**Directions**. Read the data, and whenever a line holds the word "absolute", report that line.

**Data segment**.
★ ★ ★ ★

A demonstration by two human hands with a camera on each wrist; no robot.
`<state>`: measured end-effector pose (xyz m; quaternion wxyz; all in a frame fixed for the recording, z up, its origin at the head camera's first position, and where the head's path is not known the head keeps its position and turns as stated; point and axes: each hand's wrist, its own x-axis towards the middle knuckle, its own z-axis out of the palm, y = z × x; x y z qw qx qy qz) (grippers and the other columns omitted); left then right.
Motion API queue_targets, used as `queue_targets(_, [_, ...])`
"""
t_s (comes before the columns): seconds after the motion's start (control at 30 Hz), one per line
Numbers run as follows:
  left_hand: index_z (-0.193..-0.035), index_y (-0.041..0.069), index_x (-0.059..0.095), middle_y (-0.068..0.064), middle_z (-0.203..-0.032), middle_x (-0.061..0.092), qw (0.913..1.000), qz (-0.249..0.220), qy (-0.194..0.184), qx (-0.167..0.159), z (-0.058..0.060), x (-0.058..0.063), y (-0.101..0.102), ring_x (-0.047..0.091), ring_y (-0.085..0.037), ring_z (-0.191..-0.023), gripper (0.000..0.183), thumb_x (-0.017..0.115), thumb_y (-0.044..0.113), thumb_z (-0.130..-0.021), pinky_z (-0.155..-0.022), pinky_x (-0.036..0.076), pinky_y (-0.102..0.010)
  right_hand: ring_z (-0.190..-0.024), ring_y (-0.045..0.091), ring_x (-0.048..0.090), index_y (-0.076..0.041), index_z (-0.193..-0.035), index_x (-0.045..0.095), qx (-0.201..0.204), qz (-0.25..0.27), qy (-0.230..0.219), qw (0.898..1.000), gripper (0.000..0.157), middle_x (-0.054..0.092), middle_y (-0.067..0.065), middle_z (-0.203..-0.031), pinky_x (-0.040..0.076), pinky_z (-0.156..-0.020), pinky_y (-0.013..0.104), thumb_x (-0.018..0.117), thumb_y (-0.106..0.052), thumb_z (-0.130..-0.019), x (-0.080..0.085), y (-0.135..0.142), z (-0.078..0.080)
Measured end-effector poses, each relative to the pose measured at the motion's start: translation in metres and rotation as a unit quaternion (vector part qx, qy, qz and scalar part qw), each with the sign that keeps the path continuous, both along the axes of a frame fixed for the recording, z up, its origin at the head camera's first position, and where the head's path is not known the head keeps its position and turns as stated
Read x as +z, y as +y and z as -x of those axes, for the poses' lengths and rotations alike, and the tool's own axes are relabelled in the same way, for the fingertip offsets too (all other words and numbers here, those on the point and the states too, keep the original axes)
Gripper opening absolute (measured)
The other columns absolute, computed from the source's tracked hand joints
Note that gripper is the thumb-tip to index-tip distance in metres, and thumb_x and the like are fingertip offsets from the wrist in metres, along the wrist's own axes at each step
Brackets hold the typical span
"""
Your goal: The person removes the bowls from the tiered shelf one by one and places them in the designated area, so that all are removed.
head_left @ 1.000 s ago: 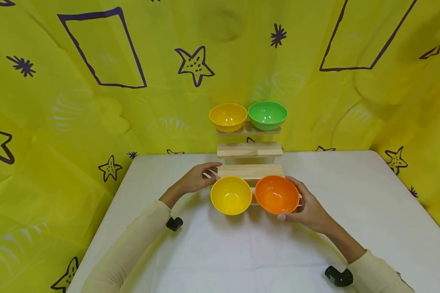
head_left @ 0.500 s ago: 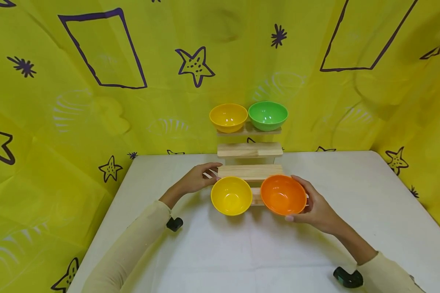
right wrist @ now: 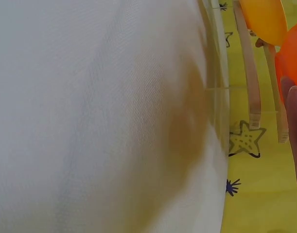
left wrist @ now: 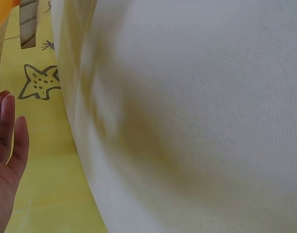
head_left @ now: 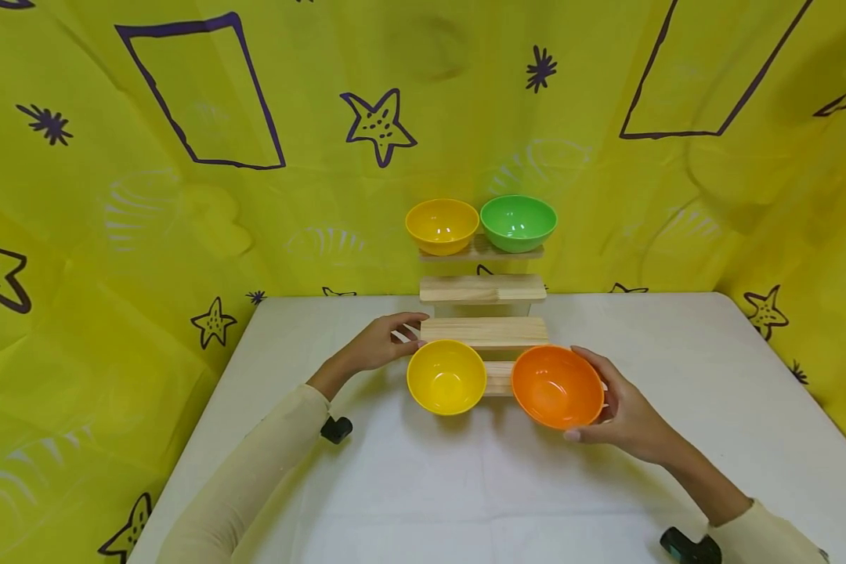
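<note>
An orange bowl (head_left: 558, 387) is in my right hand (head_left: 630, 419), thumb at its near rim and fingers around its right side. It is off the right end of the lowest step of a tiered wooden stand (head_left: 484, 332). My left hand (head_left: 377, 345) holds the left end of the stand's second step, with fingers at the back edge and thumb at the front. Beside that thumb, a yellow bowl (head_left: 447, 377) sits on the lowest step. In the right wrist view the orange bowl (right wrist: 291, 63) shows at the right edge, against the fingers.
On the top step stand a darker yellow bowl (head_left: 442, 227) and a green bowl (head_left: 518, 224). The stand's third step (head_left: 482, 289) is bare wood. A white-covered table (head_left: 409, 493) lies beneath, with a yellow patterned cloth (head_left: 310, 211) behind and at both sides.
My right hand has moved right and toward me with the orange bowl, widening the gap to the yellow bowl and uncovering more of the lowest step. The left hand has stayed in place.
</note>
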<state>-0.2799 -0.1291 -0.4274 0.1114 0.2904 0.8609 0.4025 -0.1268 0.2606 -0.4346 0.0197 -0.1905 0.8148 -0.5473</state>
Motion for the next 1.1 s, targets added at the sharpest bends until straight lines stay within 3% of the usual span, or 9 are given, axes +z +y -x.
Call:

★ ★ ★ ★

**Result of the exercise**.
Gripper opening absolute (measured)
The other columns absolute, computed from the source's tracked hand joints

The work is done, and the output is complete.